The simplest way to get started is to copy the pycassa and cassandra directories to your program. If you want to install, run setup.py as a superuser.

python setup.py install

If you also want to install the cassandra python package (if it's not already included on your system):

python setup.py --cassandra install

Basic Usage

All functions are documented with docstrings. To read usage documentation:

>>> import pycassa
>>> help(pycassa.ColumnFamily.get)

For a single connection (which is not thread-safe), pass a list of servers.

>>> client = pycassa.connect() # Defaults to connecting to the server at 'localhost:9160'
>>> client = pycassa.connect(['localhost:9160'])

If you need Framed Transport, pass the framed_transport argument.

>>> client = pycassa.connect(framed_transport=True)

Thread-local connections opens a connection for every thread that calls a Cassandra function. It also automatically balances the number of connections between servers, unless round_robin=False.

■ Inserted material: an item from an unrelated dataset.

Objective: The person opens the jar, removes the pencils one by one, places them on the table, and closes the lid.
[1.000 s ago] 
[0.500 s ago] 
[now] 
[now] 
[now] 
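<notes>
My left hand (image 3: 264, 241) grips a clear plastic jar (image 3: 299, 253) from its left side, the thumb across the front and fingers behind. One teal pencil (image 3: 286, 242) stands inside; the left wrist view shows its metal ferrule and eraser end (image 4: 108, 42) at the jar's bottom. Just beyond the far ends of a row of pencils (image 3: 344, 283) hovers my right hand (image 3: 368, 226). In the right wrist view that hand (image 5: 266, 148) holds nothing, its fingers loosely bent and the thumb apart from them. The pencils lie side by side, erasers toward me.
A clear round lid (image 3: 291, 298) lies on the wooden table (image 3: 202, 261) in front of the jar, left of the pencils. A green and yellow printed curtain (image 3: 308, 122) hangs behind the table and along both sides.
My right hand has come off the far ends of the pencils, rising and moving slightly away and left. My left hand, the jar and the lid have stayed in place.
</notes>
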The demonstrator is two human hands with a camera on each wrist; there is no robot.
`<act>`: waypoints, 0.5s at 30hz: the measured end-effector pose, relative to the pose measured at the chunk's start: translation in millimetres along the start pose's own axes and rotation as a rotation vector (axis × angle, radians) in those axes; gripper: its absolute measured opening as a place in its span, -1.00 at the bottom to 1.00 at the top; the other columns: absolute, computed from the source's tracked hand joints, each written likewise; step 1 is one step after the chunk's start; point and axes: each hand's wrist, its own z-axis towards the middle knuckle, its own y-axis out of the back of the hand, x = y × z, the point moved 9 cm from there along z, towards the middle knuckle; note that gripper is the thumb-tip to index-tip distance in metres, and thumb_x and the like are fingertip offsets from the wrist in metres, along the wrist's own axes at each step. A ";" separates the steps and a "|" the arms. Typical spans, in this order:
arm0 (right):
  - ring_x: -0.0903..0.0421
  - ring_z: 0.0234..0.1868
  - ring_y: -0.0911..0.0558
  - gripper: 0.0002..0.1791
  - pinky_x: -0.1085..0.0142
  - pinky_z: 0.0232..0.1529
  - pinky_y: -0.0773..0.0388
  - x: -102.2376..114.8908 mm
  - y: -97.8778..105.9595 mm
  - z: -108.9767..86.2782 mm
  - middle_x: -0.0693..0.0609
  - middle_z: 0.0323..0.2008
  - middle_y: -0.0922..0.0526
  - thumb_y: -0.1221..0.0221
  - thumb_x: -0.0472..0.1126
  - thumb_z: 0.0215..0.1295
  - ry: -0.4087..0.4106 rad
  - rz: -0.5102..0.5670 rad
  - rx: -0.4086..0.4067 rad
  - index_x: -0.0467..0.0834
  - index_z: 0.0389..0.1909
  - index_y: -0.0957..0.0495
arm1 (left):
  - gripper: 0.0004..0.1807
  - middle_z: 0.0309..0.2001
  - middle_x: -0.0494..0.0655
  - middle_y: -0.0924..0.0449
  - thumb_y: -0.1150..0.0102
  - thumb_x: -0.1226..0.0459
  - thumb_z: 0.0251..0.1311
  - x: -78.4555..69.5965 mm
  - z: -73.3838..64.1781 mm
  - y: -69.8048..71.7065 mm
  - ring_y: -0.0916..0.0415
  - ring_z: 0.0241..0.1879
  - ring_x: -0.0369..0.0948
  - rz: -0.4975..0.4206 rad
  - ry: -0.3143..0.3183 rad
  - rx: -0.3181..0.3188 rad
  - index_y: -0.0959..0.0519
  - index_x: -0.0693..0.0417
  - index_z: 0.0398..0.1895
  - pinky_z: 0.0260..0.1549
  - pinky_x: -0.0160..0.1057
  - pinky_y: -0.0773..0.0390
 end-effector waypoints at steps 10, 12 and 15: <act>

>>> client = pycassa.connect_thread_local() # Defaults to connecting to the server at 'localhost:9160'
>>> client = pycassa.connect_thread_local(['localhost:9160', 'other_server:9160']) # Round robin connections
>>> client = pycassa.connect_thread_local(['localhost:9160', 'other_server:9160'], round_robin=False) # Connect in list order

Connections are robust to server failures. Upon a disconnection, it will attempt to connect to each server in the list in turn. If no server is available, it will raise a NoServerAvailable exception.

To use the standard interface, create a ColumnFamily instance.

>>> cf = pycassa.ColumnFamily(client, 'Test Keyspace', 'Test ColumnFamily')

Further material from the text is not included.